§ **Problem details**
Whenever an image turns up, omit it and return the remaining data exactly.
::::::::::
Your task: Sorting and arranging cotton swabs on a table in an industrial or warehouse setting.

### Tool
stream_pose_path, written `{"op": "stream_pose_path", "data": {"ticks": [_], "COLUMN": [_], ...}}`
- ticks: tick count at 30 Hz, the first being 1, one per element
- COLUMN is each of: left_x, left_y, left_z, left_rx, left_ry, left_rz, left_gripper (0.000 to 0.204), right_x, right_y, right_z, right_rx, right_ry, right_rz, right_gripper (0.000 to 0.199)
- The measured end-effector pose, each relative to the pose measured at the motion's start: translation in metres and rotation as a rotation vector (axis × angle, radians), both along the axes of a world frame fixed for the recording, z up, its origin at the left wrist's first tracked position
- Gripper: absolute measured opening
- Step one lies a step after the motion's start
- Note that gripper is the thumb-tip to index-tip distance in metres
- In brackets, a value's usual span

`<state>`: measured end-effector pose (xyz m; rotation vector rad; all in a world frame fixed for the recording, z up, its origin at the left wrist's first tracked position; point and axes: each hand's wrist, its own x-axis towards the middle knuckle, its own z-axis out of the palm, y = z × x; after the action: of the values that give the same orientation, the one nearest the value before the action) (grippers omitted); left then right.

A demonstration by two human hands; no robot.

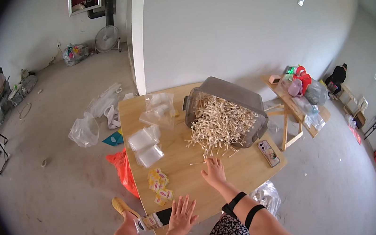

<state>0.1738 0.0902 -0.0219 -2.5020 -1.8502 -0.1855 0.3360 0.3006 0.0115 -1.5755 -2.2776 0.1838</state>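
Grey concrete floor is surrounding a light wooden table [180, 166] that is standing near a white wall. On the table a dark grey plastic bin [235, 97] is lying tilted on its side, and a big heap of thin wooden sticks [220, 125] is spilling out of its mouth onto the wood. The right hand [214, 171] is reaching to the near edge of this heap; its fingertips are pressing on a single stick [197, 163] lying apart from the heap, and I cannot tell if they are pinching it. The left hand [181, 213] is resting flat on the near table edge with fingers spread, holding nothing. Just left of it small yellow packets [159, 188] with pink marks are lying in a loose pile. Clear plastic bags [146, 146] are lying further back on the left side. A phone [268, 153] with a patterned case is lying at the right edge. An orange bag [122, 166] is hanging beside the table.
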Motion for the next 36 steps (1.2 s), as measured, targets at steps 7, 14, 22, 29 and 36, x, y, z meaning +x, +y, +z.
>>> {"op": "stream_pose_path", "data": {"ticks": [7, 14, 22, 29, 36], "left_x": [0.0, 0.006, 0.003, 0.001, 0.004], "left_y": [0.001, 0.009, 0.003, -0.001, 0.003], "left_z": [0.016, 0.022, 0.028, 0.021, 0.013], "left_rx": [-0.12, -0.159, -0.142, -0.122, -0.039], "left_ry": [-0.06, -0.023, -0.086, -0.093, -0.2], "left_rz": [0.029, 0.015, 0.046, 0.052, 0.031], "left_gripper": [0.068, 0.066, 0.065, 0.067, 0.067], "right_x": [-0.035, -0.073, -0.058, -0.017, 0.019], "right_y": [0.074, 0.117, 0.086, -0.018, -0.083], "right_z": [0.021, 0.006, -0.005, -0.015, -0.008], "right_rx": [-0.231, -0.312, -0.158, -0.085, -0.1], "right_ry": [-0.121, -0.397, -0.295, -0.114, -0.053], "right_rz": [0.059, -0.14, -0.074, 0.187, 0.366], "right_gripper": [0.068, 0.063, 0.061, 0.055, 0.057]}}
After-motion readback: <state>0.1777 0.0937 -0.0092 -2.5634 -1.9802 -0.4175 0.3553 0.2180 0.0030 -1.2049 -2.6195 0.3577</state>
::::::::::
§ **Task output**
Your task: Sorting and arranging cotton swabs on a table in an industrial or warehouse setting.

### Tool
stream_pose_path, written `{"op": "stream_pose_path", "data": {"ticks": [_], "COLUMN": [_], ...}}`
- ticks: tick count at 30 Hz, the first being 1, one per element
- COLUMN is each of: left_x, left_y, left_z, left_rx, left_ry, left_rz, left_gripper (0.000 to 0.204), right_x, right_y, right_z, right_rx, right_ry, right_rz, right_gripper (0.000 to 0.199)
- The measured end-effector pose, each relative to the pose measured at the motion's start: translation in metres and rotation as a rotation vector (axis × angle, radians), both along the axes of a world frame fixed for the recording, z up, its origin at the left wrist's first tracked position
- Gripper: absolute measured opening
- Step one lies a step after the motion's start
- Note that gripper is the thumb-tip to index-tip distance in metres
- In brackets, a value's usual span

`<state>`: measured end-effector pose (xyz m; rotation vector rad; all in a world frame fixed for the recording, z up, its origin at the left wrist's first tracked position; point and axes: each hand's wrist, its own x-axis towards the middle knuckle, its own z-axis out of the palm, y = z × x; after the action: of the values that give the same orientation, the one nearest the value before the action) (grippers omitted); left then right.

A demonstration by two human hands; no robot.


<state>0.1738 0.0902 -0.0219 -2.5020 -1.8502 -0.1855 0.3360 0.3006 0.0115 -1.5755 -2.2776 0.1838</state>
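Grey concrete floor is surrounding a light wooden table [180, 166] that is standing near a white wall. On the table a dark grey plastic bin [235, 97] is lying tilted on its side, and a big heap of thin wooden sticks [220, 125] is spilling out of its mouth onto the wood. The right hand [214, 171] is reaching to the near edge of this heap; its fingertips are pressing on a single stick [197, 163] lying apart from the heap, and I cannot tell if they are pinching it. The left hand [181, 213] is resting flat on the near table edge with fingers spread, holding nothing. Just left of it small yellow packets [159, 188] with pink marks are lying in a loose pile. Clear plastic bags [146, 146] are lying further back on the left side. A phone [268, 153] with a patterned case is lying at the right edge. An orange bag [122, 166] is hanging beside the table.
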Motion for the next 36 steps (1.2 s), as measured, targets at steps 7, 14, 22, 29 and 36, x, y, z meaning +x, +y, +z.
>>> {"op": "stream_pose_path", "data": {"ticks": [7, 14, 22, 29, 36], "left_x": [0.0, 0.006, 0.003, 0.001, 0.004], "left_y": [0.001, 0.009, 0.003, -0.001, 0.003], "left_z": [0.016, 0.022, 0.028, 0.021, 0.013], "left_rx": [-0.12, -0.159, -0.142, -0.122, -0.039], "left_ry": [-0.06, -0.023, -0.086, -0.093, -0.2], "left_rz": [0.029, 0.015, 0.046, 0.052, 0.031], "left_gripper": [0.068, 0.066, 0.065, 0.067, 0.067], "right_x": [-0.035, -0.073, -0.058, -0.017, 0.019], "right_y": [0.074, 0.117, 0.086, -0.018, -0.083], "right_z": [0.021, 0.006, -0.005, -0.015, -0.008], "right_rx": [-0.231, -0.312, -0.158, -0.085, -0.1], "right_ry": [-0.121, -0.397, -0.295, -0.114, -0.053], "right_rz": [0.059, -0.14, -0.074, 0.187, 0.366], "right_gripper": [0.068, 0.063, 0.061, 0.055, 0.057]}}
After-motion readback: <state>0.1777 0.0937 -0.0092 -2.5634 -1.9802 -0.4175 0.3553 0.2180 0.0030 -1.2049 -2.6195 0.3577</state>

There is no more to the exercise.